## Activity
Within the entries below, output exactly the lines between the line containing "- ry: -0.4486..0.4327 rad" and the line containing "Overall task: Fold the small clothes", inclusive, and omit any picture.

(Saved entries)

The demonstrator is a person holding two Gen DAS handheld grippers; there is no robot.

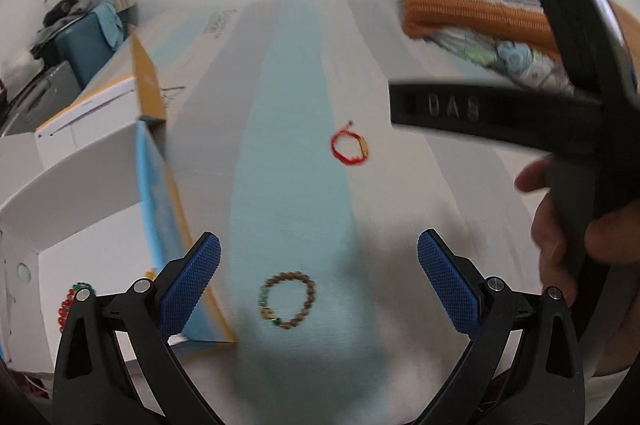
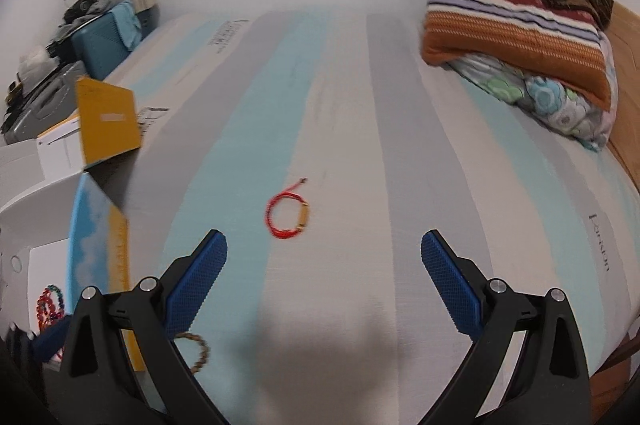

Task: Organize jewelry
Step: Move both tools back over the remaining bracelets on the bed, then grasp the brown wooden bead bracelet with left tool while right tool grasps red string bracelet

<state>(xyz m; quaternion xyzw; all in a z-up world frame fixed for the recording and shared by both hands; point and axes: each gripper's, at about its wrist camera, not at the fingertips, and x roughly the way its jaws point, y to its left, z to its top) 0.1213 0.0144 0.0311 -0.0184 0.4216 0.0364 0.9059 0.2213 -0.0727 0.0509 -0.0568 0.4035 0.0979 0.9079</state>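
Note:
A brown beaded bracelet (image 1: 287, 300) lies on the striped bed sheet (image 1: 296, 73) between my open left gripper's (image 1: 319, 271) fingers, slightly below the tips. It also shows in the right wrist view (image 2: 200, 350), partly hidden behind the left finger. A red cord bracelet (image 1: 349, 147) with a gold bar lies farther up the sheet; in the right wrist view (image 2: 287, 212) it lies just ahead of my open, empty right gripper (image 2: 324, 269). A red and green bead bracelet (image 1: 70, 301) lies inside the open white box (image 1: 72, 209), also seen in the right wrist view (image 2: 49, 304).
The box's blue and yellow flaps (image 1: 168, 209) stand open at the left. Folded blankets and a pillow (image 2: 520, 37) are stacked at the far right. The right-hand tool and the person's hand (image 1: 560, 217) fill the left view's right side. Clutter (image 2: 80, 37) stands beside the bed's far left.

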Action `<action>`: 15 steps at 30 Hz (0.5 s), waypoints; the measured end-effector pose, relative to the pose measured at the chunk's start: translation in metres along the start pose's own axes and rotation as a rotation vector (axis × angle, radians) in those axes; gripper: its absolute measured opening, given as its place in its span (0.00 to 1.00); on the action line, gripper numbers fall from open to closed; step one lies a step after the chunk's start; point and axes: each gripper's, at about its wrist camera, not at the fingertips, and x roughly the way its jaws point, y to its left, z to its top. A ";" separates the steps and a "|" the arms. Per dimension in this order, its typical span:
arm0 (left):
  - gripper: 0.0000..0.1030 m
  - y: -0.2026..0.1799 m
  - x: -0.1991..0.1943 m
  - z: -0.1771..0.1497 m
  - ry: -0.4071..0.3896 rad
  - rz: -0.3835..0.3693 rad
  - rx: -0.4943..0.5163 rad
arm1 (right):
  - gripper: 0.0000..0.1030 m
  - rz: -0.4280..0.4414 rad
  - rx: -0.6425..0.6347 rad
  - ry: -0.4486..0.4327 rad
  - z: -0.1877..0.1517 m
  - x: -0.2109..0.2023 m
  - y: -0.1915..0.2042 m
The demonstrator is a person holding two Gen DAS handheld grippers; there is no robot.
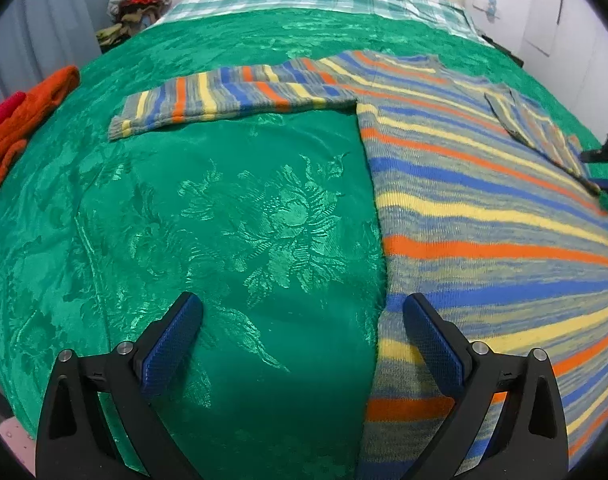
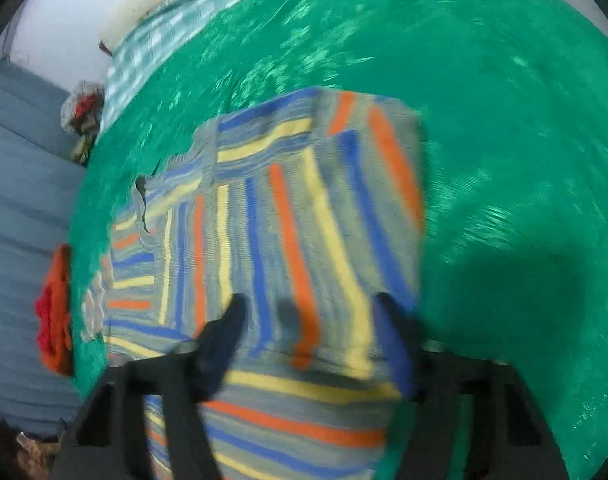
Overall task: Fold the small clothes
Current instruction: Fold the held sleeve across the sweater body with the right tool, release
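My view is motion-blurred. My right hand-held gripper (image 2: 309, 334) sits at lower centre, fingers spread, over a striped sweater (image 2: 288, 216) lying on the green bedspread (image 2: 503, 140). An orange cloth (image 2: 56, 312) lies at the left edge, with a checked sheet (image 2: 152, 44) at upper left.

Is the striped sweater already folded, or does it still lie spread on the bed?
Partly folded. The striped sweater lies flat, one sleeve stretched sideways, the other sleeve folded over the body.
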 end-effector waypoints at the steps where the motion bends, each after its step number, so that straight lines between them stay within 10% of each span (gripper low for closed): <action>1: 0.99 0.000 0.000 -0.001 -0.002 0.003 0.001 | 0.57 0.006 0.004 -0.016 -0.003 -0.007 0.000; 8: 0.99 -0.001 0.000 -0.002 -0.007 0.009 0.005 | 0.59 0.176 -0.047 0.043 -0.046 -0.028 0.025; 15: 0.99 0.000 -0.016 -0.003 -0.012 0.004 -0.009 | 0.60 0.040 -0.011 0.068 -0.087 -0.034 0.007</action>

## Answer space
  - ry: -0.4486..0.4327 rad
  - z: -0.1877..0.1517 m
  - x: -0.2109..0.2023 m
  - y: -0.1915..0.2042 m
The demonstrator is a person holding two Gen DAS handheld grippers; there is no robot.
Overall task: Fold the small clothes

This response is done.